Prompt: When you reach the line with "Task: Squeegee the" in the data below, begin printing lines exactly, and stop once the line with "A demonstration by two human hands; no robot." has been printed.

Data items
= Beginning of Section =
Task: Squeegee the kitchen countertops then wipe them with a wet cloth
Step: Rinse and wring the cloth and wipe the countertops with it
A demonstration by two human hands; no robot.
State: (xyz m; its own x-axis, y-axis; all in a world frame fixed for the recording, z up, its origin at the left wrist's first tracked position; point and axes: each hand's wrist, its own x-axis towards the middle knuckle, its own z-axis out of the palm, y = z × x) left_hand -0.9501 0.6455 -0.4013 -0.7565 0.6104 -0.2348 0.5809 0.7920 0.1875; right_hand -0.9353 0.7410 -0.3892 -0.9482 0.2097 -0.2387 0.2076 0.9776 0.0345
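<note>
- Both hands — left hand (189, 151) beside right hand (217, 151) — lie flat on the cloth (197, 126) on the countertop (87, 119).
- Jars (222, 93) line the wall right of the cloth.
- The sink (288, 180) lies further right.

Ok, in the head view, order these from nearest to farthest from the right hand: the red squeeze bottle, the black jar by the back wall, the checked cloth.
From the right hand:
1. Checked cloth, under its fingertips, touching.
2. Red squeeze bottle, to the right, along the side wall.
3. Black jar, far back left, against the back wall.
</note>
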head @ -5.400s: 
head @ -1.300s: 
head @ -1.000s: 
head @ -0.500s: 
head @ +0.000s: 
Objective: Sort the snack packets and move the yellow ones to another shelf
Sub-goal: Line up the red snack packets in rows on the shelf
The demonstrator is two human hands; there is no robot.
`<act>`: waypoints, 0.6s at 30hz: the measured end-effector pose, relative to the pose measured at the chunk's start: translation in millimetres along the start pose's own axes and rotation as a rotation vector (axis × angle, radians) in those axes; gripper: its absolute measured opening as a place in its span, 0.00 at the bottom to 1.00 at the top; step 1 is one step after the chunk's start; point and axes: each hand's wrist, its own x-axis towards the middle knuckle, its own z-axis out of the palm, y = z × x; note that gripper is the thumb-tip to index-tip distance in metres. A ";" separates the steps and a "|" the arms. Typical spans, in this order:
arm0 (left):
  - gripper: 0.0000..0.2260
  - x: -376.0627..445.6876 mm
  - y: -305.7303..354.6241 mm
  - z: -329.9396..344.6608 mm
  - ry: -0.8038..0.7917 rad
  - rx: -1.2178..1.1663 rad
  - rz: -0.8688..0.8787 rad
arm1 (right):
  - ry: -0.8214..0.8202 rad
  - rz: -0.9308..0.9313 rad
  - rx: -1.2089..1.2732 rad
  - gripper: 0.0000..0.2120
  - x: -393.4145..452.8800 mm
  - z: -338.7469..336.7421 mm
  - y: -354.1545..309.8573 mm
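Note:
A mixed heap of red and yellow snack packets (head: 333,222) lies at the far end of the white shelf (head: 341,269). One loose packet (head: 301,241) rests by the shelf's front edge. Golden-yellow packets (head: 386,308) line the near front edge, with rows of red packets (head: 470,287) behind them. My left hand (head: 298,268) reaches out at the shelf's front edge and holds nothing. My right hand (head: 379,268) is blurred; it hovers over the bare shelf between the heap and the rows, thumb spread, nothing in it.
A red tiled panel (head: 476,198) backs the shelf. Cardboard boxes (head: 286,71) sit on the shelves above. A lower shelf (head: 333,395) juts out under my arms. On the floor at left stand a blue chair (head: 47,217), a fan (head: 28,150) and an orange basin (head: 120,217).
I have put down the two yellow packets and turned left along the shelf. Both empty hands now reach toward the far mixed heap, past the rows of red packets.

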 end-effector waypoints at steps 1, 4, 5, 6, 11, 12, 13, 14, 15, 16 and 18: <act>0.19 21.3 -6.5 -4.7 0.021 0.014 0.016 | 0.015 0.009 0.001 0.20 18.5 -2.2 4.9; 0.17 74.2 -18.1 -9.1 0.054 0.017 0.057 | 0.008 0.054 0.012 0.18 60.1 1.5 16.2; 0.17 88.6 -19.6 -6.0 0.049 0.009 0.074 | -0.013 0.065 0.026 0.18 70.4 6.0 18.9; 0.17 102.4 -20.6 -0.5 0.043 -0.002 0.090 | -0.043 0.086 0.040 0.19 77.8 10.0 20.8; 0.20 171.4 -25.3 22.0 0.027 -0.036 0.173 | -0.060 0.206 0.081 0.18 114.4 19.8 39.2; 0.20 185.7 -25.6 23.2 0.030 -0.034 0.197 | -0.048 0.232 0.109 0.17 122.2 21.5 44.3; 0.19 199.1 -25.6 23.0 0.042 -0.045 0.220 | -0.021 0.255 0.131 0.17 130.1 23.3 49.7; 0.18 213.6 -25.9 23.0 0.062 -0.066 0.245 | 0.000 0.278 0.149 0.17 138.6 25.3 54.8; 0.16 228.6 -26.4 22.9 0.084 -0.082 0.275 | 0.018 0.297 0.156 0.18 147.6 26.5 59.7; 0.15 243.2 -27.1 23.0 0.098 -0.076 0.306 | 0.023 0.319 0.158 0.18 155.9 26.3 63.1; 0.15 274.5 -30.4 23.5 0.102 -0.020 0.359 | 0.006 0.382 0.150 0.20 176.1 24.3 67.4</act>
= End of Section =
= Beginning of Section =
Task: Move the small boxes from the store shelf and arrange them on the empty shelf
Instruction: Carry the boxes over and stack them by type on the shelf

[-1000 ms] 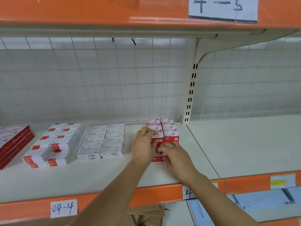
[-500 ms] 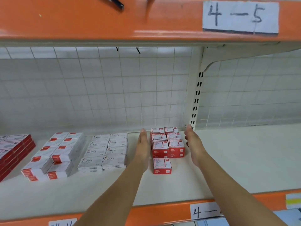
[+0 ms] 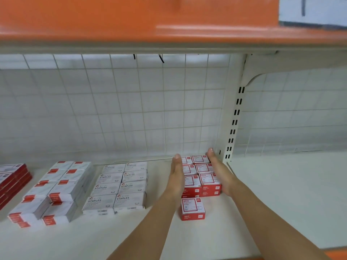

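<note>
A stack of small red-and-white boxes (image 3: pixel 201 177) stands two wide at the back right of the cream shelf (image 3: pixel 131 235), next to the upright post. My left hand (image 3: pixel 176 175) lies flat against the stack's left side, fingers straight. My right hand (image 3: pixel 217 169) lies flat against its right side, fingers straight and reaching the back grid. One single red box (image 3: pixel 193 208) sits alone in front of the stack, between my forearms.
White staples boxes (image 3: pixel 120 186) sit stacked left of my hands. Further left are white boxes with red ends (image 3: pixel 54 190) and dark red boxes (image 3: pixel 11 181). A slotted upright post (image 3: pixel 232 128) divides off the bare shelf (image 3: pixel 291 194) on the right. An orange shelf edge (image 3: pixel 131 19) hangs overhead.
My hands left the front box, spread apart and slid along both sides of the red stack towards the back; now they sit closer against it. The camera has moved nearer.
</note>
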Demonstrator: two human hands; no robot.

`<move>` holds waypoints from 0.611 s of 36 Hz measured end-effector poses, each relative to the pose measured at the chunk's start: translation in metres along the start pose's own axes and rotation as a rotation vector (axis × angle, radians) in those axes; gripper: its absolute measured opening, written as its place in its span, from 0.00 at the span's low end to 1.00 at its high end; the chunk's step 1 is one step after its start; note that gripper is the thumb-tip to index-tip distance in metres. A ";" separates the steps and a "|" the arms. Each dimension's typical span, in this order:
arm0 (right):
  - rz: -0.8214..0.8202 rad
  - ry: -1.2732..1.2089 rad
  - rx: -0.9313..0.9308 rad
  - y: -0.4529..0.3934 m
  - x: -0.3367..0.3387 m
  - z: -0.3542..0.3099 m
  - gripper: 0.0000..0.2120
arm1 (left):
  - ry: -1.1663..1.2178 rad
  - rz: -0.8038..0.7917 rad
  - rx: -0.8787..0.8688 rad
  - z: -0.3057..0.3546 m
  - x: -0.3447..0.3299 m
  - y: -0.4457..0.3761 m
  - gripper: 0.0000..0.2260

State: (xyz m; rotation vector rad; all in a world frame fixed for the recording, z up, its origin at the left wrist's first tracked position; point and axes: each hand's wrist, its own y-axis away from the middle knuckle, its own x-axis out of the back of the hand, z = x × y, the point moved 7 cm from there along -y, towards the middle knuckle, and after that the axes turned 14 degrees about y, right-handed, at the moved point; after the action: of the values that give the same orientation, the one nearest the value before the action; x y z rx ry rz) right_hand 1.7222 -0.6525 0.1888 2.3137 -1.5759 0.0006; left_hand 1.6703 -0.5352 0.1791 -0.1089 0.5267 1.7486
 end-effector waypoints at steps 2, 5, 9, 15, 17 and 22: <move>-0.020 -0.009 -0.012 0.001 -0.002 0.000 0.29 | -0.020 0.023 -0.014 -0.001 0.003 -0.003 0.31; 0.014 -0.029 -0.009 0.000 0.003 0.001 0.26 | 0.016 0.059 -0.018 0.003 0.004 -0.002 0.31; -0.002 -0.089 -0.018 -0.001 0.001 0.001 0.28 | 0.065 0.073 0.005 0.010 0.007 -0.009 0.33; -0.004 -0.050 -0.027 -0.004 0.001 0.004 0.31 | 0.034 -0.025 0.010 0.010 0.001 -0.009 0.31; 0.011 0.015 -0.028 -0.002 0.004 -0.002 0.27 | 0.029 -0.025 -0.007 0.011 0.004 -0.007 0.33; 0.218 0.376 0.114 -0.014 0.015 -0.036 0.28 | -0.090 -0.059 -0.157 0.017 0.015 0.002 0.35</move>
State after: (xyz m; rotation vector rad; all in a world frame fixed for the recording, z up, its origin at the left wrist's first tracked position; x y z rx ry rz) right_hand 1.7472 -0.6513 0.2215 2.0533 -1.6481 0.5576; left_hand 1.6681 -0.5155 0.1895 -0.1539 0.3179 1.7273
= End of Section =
Written reply:
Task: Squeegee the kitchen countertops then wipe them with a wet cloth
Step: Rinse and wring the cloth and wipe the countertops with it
A demonstration by two human hands; no robot.

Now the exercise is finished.